Der BAWAG-Prozess sei von
Anfang an "ein politischer Prozess" gewesen, erhebt Kresbach schwere
Vorwürfe. Als "Bauernopfer" habe man eben den Pensionisten Elsner genommen.
"Die Justiz hat sich selbst zum Spielball einer politischen Intrige gemacht,
Verfahren und U-Haft stellen einen Justizskandal dar", sagt der Anwalt.
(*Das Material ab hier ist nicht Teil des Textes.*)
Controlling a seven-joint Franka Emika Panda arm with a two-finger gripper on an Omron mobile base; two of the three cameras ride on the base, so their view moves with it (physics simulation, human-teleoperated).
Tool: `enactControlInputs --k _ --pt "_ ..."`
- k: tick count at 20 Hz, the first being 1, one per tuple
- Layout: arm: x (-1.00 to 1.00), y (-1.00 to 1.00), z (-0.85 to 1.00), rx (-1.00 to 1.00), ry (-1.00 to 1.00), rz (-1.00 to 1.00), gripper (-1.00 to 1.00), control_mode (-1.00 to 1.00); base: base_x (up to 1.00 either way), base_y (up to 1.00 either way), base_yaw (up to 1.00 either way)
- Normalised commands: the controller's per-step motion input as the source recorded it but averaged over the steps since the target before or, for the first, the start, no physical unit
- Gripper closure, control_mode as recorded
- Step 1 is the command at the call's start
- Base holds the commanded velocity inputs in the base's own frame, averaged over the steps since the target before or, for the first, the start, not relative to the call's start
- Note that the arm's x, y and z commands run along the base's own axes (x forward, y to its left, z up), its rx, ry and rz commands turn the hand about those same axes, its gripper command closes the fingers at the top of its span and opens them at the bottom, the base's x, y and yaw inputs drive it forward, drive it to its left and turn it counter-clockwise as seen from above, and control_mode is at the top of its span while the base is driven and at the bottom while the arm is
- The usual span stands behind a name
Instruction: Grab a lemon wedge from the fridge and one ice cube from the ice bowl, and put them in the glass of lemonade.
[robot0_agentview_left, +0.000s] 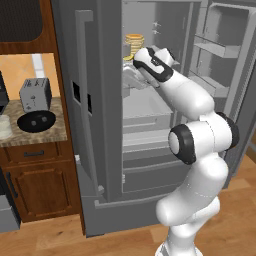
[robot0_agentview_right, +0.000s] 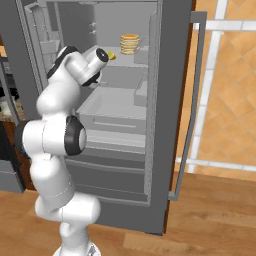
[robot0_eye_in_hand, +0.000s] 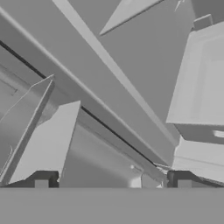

Wegen vieler rechtlich unrichtiger Beurteilungen des Gerichts werde das
Rechtsmittel zur Aufhebung des Urteils führen, ist er überzeugt.
2 1/2 Jahre in U-Haft
Das Rechtsmittelverfahren wird allerdings
seine Zeit brauchen: Zunächst werde der gesamte Akt nach Einlangen aller
Rechtsmittel beim Landesgericht Wien zum Obersten Gerichtshof (OGH) gehen,
dieser übermittle den Akt dann an die Generalprokuratur beim OGH für eine
ausführliche Stellungnahme zu den Rechtsmitteln, dann werde alles wieder
beim OGH zusammengeführt. Bis zu einem OGH-Entscheid wird es nach
Einschätzung von Kresbach mindestens ein bis eineinhalb Jahre dauern. Vorher
sollte die U-Haft über Elsner aufgehoben werden, hofft Kresbach. Vor ihrem
Wechsel in die Politik habe Richterin Bandion-Ortner ja bereits über eine
Kaution geredet, so der Anwalt - was von Bandion-Ortner jedoch immer
dementiert wurde. Er hoffe jedenfalls, dass der Gedanke an eine Kaution
gegen eine Freilassung Elsners in der Justiz langsam durchsickere, so
Kresbach. Der heute 74-jährige Elsner sitzt seit seiner Überstellung von
Frankreich nach Österreich am 13. Februar 2007 nun bereits fast 31 Monate in
U-Haft. Seine zu teilweise mehrjährigen Haftstrafen verurteilten
Mitangeklagten befinden sich alle auf freiem Fuß. Alle Urteile sind nicht
rechtskräftig, es gilt die Unschuldsvermutung.